* **Task brief**:
In the listing below, repeat exactly every line from the first through the line containing "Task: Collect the", with nothing else.

------------------------------------------------------------

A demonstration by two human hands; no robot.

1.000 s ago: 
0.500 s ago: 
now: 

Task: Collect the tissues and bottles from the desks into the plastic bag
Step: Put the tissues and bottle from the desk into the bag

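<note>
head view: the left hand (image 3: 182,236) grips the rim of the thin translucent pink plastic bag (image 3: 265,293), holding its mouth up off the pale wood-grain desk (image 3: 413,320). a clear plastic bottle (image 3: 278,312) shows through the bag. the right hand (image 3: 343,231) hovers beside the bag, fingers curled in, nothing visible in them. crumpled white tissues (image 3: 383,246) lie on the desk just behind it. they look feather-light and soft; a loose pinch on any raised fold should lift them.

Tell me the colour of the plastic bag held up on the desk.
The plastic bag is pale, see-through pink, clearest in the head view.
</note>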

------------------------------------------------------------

* **The completed task**:
A demonstration by two human hands; no robot.

1.000 s ago: 
0.500 s ago: 
now: 

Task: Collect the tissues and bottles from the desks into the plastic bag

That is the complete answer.